*WORK INSTRUCTION*: State how many lines in the following entries hold the word "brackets". The reply is that number only.

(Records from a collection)
+===+
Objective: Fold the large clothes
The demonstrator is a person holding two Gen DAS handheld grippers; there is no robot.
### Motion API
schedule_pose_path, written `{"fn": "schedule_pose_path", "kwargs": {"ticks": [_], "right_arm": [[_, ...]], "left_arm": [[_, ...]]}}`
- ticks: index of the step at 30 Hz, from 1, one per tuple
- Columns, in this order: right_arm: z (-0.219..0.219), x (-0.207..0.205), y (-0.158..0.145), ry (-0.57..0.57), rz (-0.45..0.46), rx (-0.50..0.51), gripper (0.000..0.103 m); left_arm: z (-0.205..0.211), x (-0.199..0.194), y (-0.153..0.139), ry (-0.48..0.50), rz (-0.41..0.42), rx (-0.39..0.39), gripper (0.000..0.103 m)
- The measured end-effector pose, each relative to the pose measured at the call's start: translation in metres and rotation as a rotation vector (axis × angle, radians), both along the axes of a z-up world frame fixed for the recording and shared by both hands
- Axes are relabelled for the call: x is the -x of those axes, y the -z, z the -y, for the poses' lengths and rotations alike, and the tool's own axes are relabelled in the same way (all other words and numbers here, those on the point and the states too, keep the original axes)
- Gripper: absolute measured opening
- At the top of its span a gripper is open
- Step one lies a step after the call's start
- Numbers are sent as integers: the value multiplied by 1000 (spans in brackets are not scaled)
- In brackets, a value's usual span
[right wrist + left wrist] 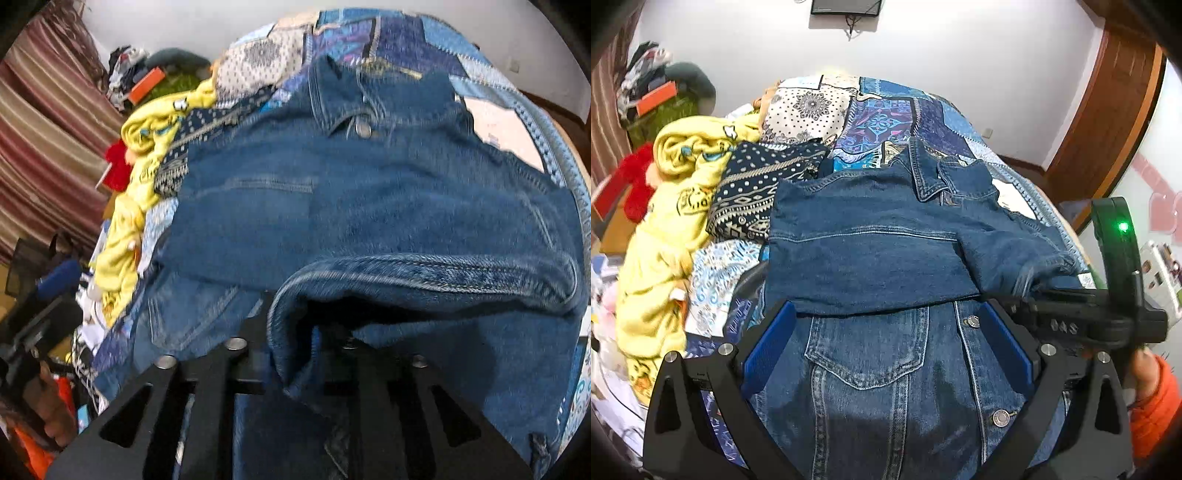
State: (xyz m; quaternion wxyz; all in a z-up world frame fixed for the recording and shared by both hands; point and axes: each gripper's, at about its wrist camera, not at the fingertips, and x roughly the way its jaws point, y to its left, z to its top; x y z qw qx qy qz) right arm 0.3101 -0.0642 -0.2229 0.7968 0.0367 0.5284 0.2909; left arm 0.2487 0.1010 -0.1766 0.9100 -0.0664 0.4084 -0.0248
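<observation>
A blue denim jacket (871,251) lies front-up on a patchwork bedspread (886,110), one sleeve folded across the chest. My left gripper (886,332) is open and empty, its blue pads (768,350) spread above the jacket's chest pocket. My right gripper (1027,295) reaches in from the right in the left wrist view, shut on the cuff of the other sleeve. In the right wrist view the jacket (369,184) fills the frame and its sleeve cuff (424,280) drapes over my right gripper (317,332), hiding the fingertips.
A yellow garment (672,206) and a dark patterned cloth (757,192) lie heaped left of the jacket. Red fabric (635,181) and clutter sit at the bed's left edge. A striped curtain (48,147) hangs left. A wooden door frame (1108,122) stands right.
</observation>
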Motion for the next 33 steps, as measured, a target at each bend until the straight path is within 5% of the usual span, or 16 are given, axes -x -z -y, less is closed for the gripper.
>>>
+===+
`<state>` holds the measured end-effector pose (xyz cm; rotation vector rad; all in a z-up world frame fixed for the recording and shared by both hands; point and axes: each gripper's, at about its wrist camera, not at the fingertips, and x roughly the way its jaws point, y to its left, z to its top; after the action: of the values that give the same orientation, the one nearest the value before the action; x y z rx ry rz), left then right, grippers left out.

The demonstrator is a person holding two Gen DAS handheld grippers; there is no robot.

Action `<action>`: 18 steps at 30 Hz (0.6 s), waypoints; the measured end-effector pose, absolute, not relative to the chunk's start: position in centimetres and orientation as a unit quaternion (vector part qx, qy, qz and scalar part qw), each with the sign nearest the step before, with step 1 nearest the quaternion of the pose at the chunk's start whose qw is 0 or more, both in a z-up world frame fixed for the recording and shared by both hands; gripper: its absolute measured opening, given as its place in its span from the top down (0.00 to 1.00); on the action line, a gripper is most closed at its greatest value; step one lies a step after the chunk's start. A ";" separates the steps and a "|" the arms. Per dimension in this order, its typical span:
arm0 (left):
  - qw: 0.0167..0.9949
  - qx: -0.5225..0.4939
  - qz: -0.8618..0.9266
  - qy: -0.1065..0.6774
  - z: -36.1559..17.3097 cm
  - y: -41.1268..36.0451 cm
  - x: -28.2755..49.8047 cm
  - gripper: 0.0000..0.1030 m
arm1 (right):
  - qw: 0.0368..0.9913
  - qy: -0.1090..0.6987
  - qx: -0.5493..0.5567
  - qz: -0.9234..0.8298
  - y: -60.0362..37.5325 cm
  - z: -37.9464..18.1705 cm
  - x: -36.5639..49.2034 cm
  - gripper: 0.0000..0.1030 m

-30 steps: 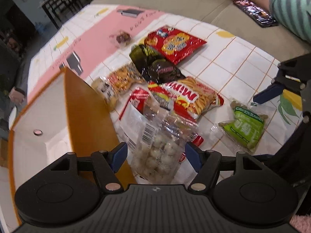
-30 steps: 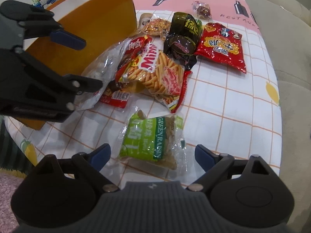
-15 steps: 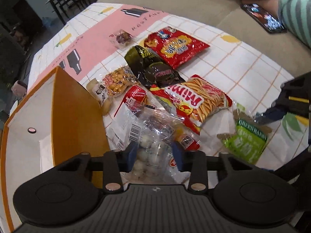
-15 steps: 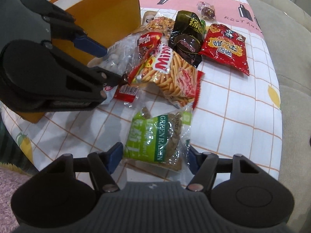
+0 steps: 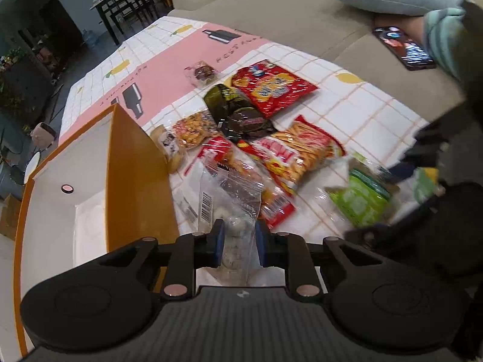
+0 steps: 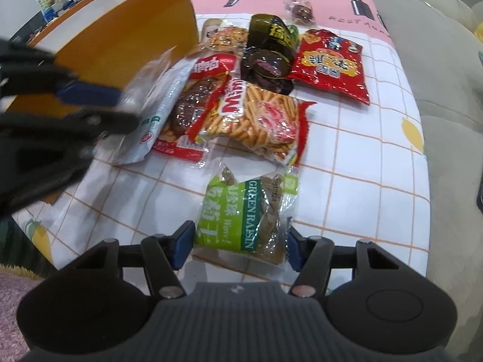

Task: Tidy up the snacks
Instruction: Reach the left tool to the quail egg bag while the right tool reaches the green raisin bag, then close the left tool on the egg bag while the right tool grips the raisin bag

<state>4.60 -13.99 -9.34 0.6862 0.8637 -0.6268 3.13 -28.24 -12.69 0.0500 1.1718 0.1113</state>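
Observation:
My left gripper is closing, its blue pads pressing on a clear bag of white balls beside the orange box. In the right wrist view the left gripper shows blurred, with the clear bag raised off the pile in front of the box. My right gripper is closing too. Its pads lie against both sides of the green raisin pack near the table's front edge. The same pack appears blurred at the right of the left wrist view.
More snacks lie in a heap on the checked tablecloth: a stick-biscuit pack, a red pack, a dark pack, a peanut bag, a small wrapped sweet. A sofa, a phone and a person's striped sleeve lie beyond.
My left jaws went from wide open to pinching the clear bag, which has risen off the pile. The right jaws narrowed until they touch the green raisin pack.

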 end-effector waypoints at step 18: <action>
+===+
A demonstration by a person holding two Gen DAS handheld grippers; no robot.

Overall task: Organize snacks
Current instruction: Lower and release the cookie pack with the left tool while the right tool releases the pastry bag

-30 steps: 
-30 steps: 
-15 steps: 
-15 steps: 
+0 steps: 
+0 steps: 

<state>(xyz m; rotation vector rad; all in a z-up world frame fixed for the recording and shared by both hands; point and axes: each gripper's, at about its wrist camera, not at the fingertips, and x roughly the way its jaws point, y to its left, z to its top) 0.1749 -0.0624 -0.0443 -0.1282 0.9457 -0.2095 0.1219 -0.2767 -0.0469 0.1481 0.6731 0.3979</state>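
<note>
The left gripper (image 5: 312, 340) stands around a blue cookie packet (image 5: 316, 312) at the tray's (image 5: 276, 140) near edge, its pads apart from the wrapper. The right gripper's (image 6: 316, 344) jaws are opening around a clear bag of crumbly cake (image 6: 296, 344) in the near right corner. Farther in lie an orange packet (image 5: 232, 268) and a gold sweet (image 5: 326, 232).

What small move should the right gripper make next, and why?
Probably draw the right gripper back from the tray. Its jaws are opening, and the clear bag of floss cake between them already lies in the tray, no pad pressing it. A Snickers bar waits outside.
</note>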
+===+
*RESPONSE TO THE TASK*: 2